* Exercise
I need the lines from the one holding "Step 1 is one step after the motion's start" to the last line of the data below repeated exactly, both included, without pictures.

* The data
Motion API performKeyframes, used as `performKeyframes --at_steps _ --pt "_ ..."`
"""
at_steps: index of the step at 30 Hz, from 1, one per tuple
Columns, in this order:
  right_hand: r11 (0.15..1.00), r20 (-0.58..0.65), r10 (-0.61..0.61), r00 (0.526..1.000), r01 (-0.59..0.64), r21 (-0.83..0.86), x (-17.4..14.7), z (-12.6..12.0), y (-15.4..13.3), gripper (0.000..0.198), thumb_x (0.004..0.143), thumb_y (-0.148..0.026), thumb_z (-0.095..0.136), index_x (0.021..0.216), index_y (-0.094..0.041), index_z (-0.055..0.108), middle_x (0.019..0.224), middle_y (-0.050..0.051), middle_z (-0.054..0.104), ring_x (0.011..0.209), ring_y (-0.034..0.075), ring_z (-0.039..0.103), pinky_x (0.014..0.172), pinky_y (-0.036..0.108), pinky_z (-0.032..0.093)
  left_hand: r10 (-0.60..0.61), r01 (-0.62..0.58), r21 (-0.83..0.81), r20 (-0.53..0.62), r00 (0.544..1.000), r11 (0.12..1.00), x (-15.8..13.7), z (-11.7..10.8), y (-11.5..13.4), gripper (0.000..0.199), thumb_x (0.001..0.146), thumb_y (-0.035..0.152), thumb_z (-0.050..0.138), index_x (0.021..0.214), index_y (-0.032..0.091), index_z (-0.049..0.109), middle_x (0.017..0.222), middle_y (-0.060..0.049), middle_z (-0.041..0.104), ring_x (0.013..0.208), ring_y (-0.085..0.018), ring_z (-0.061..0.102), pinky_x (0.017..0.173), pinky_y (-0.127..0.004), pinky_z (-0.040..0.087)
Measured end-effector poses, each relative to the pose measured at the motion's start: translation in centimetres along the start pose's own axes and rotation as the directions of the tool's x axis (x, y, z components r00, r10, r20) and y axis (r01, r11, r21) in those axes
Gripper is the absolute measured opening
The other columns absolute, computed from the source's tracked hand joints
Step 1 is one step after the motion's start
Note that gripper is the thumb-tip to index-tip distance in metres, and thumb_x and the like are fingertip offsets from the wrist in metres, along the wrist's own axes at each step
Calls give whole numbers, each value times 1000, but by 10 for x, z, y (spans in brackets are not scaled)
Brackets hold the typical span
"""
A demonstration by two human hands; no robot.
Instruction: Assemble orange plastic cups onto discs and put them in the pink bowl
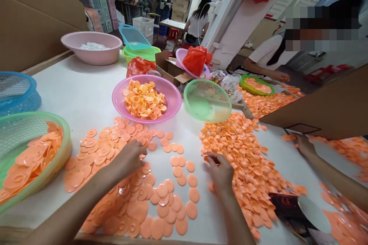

* Task response
Step 1 is one step after the motion's start
Note that gripper is the thumb-tip to index-tip distance in metres, and thumb_x and the like are fingertip offsets from the wrist in metres, along the wrist's own axes at each step
Calls give whole numbers, each value times 1000, but by 10 for x, z, y (spans in brackets are not scaled)
Brackets hold the typical span
"""
A demonstration by two human hands; no robot.
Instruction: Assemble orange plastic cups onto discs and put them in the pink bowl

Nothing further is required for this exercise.